Cuando llegó el momento del envío de centinelas a desempeñar cada uno su ministerio, a mí me correspondía estar coordinando el coro, pero por motivos que solo Dios conoce al final terminé estando en la acogida. Yo estaba viviendo con mucha intensidad el día y me daba un poco de pena saber que no iba a poder compartir explícitamente, de tú a tú con alguien, ese fuego que yo sentía en el corazón. Por lo tanto, al decirme que finalmente iba a ser “acogedora”, supe que el Señor me estaba llamando esa noche a ser su instrumento para que otras personas lo conocieran.

Comencé mi experiencia en este ministerio siendo acompañada por un compañero que ya lo había desempeñado en otras ocasiones y desde ese momento tuve claro lo que debía hacer, aunque reconozco que estaba bastante asustada por si no era capaz. Cuando fue mi turno de acompañar a una chica por primera vez hasta el altar me di cuenta de que no estaba sola: Dios estaba ahí con nosotras, a mí empujándome y dándome palabras y a ella abriéndole el corazón. Fue maravilloso.
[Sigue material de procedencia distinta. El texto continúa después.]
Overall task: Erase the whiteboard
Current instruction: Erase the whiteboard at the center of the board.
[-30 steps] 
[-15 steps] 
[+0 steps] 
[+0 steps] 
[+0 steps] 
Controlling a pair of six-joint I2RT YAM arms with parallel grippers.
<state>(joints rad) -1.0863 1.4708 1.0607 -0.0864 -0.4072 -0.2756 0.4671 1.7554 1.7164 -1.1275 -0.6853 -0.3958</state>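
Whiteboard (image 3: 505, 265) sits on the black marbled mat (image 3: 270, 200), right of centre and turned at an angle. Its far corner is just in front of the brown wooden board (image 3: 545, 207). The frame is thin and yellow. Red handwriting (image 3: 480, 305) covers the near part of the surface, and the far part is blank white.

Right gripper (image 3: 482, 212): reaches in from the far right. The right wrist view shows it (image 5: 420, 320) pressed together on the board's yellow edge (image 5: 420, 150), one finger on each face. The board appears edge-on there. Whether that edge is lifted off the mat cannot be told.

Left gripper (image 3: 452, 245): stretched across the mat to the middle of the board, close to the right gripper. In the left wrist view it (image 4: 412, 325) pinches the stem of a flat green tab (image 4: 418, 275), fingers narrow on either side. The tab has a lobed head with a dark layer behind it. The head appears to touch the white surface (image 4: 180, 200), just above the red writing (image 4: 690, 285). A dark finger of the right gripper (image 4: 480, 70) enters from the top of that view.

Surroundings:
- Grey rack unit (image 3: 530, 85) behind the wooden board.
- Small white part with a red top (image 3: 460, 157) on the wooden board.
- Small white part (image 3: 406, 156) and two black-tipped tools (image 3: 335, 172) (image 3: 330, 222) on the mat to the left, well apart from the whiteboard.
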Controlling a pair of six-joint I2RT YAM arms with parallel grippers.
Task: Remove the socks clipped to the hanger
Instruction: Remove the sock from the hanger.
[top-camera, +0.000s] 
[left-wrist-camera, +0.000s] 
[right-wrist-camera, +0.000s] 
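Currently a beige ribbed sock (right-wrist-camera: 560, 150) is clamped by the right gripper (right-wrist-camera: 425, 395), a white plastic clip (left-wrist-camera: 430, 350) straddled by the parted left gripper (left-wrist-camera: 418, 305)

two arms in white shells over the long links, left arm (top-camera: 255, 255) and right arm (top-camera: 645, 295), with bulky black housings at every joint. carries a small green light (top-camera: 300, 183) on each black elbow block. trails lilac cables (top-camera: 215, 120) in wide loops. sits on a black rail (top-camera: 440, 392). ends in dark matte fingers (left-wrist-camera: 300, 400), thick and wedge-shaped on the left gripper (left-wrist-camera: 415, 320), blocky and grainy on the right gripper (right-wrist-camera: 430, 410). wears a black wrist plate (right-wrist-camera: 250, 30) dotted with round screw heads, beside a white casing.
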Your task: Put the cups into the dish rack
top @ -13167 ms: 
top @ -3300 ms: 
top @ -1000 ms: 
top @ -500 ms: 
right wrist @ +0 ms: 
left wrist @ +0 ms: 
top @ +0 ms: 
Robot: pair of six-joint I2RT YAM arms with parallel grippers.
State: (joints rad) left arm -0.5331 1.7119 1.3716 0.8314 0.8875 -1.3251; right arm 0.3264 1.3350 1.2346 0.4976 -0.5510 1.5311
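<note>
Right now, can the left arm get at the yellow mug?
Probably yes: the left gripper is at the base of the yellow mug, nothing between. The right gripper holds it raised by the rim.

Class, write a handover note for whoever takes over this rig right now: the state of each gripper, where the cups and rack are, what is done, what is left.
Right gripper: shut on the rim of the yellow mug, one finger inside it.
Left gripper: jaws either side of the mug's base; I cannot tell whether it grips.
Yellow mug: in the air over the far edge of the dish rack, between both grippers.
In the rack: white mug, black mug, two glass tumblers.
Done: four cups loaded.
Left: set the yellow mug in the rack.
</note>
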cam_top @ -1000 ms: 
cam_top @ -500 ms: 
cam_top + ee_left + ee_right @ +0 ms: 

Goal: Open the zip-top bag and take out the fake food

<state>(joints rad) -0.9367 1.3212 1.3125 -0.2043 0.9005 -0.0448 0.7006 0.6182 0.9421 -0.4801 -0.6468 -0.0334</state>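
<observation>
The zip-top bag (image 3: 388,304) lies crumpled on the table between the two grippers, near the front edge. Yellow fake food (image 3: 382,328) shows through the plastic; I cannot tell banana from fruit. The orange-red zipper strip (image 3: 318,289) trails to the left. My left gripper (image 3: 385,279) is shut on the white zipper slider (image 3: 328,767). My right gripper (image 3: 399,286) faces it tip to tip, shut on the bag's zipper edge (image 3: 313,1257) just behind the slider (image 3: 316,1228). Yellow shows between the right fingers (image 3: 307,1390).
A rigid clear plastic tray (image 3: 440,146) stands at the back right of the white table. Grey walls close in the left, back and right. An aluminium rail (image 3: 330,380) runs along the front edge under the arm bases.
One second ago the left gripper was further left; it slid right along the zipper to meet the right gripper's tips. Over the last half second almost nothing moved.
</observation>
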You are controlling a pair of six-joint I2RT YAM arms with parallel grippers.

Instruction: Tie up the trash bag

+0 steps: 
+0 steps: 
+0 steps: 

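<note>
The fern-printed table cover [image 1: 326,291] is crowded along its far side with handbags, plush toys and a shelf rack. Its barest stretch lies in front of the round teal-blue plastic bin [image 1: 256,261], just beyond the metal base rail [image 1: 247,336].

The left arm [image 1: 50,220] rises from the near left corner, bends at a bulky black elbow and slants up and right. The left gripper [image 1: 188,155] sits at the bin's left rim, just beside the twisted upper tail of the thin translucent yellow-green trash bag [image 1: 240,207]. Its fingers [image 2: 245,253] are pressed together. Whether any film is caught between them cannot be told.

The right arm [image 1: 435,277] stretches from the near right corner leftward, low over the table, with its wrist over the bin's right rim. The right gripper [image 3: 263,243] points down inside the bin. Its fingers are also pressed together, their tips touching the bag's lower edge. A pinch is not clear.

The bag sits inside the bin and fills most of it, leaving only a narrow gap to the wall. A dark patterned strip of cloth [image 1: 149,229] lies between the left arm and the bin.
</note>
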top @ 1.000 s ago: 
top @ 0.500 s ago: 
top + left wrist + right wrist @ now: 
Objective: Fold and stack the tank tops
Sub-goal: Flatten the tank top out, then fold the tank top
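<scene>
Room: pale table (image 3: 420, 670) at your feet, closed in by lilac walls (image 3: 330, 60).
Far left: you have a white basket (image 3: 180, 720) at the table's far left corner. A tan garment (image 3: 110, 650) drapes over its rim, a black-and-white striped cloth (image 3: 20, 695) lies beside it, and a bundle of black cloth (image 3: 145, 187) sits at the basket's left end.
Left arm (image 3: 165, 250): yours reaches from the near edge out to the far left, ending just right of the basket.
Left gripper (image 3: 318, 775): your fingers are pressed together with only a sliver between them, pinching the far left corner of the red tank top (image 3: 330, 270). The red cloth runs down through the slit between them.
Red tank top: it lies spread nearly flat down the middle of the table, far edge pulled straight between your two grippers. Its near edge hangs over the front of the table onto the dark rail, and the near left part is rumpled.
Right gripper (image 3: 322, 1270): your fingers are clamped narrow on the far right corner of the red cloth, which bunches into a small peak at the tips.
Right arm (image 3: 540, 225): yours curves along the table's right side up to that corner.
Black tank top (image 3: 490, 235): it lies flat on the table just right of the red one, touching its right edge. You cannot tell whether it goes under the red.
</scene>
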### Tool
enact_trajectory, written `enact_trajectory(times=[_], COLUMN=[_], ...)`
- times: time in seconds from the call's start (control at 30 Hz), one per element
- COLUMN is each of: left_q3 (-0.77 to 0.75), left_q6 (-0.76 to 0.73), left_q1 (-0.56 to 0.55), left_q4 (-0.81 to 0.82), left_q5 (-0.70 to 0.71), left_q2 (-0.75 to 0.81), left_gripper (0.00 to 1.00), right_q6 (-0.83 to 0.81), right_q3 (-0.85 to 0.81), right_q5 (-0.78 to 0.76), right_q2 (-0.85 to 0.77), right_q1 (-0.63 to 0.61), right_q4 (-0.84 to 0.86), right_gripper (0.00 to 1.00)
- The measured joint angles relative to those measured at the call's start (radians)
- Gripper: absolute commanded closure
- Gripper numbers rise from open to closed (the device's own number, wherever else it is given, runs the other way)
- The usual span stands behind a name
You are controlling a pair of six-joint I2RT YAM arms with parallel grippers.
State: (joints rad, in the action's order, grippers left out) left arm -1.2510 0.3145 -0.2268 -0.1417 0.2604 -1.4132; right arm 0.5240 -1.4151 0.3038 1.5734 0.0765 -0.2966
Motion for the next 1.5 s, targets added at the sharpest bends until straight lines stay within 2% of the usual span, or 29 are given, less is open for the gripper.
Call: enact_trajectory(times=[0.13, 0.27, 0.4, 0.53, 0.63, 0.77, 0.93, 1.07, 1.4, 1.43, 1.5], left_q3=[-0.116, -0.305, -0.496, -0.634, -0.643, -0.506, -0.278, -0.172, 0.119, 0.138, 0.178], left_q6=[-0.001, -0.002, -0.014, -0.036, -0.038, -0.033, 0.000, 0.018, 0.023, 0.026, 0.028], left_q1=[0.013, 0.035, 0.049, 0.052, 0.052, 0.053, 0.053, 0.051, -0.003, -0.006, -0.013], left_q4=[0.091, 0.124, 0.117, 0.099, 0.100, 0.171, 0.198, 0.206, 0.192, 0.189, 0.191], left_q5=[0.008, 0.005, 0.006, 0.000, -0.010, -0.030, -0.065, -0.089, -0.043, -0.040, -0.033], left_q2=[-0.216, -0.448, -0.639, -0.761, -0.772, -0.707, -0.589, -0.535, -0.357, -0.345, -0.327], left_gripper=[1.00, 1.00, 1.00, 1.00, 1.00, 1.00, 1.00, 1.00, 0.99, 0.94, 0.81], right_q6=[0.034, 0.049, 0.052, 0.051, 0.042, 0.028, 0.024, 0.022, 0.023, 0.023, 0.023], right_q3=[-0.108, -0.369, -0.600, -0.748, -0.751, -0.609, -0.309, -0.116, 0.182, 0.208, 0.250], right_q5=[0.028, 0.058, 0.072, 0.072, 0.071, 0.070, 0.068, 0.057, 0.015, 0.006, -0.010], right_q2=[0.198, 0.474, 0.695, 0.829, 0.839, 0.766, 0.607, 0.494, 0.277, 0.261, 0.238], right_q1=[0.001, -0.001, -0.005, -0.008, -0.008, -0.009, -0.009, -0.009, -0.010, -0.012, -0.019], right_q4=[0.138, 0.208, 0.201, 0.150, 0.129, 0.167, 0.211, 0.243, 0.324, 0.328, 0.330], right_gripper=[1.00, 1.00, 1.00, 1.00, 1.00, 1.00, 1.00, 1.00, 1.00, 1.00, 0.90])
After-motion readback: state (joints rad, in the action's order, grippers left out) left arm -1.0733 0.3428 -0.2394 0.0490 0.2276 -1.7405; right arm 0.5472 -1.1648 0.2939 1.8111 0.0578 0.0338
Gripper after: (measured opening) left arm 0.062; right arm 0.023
Jamás había sentido que mis palabras, que no eran mías sino Suyas, tuvieran tanto efecto en una persona. También hubo momentos de silencio para que ella le expresara a Dios lo que tenía en su corazón, y yo, viendo su cara iluminada y emocionada, me estremecía al imaginar lo que estaría pasando en su interior. Terminamos dando gracias y rezando juntas un Padrenuestro, tras lo cual ella quiso quedarse un rato sentada rezando y luego le expliqué brevemente cómo estar en contacto a través de otras actividades, dejándonos sus datos o asistiendo a la próxima Una Luz en la Noche. Se fue muy agradecida y feliz, sobre todo ilusionada. La experiencia se repitió con varias personas más, aunque cada caso era distinto. Había jóvenes que venían con cierta inquietud, otros con curiosidad, algunos incluso con actitud provocadora y contando su visión personal de Dios; pero todo cambiaba cuando se encontraban con el Señor. En unos casos lo que más les ayudaba era el testimonio que les dabas, en otros era el saber que había personas rezando por ellos, a muchos lo que más les impactaba era el momento cara a cara con Jesús y hubo también quienes se quedaban mudos al leer la Palabra de Dios que recibían, al terminar su oración, en un papelito cogido de un cesto. Estoy segura de que el Señor tocó los corazones de todos y que, tanto si vuelven a acercarse a Él como si no, lo que esa noche vivieron se les ha quedado grabado.

A partir de ahora tendré muy presentes en mi oración a Toñi, Emilio, María, María del Mar y Antonio, y espero poder seguir agregando a más personas a las que conozca en la siguiente Una Luz en la Noche. Gracias a ellas y al valor que tuvieron para entrar en el templo Dios pudo actuar en mí y hacerme consciente de su inmenso poder y de su gran amor. Ahora entiendo lo que es ser Centinela de la Mañana, ahora comprendo realmente que Una Luz en la Noche no sirve solo para que algunas personas vengan a una iglesia a encontrarse con Jesús (que ya es mucho), sino que al primero que le cambia la vida es al propio evangelizador. Puedes haber estado desde siempre implicado en tu parroquia, en tu movimiento, en tu congregación o en cualquier otra realidad eclesial, pero hasta que no experimentas cómo Dios actúa en ti para llegar a otros no eres del todo consciente de que tu misión, desde el momento en que fuiste bautizado, es “ir por todo el mundo proclamando la Buena Noticia a toda la humanidad” (Mc 16, 15).

¡GRACIAS, SEÑOR!

Aurora Almagro Almagro.

Joven de la parroquia de San Benito (Murcia) y miembro del equipo "Centinelas de la Mañana", de la Diócesis de Cartagena.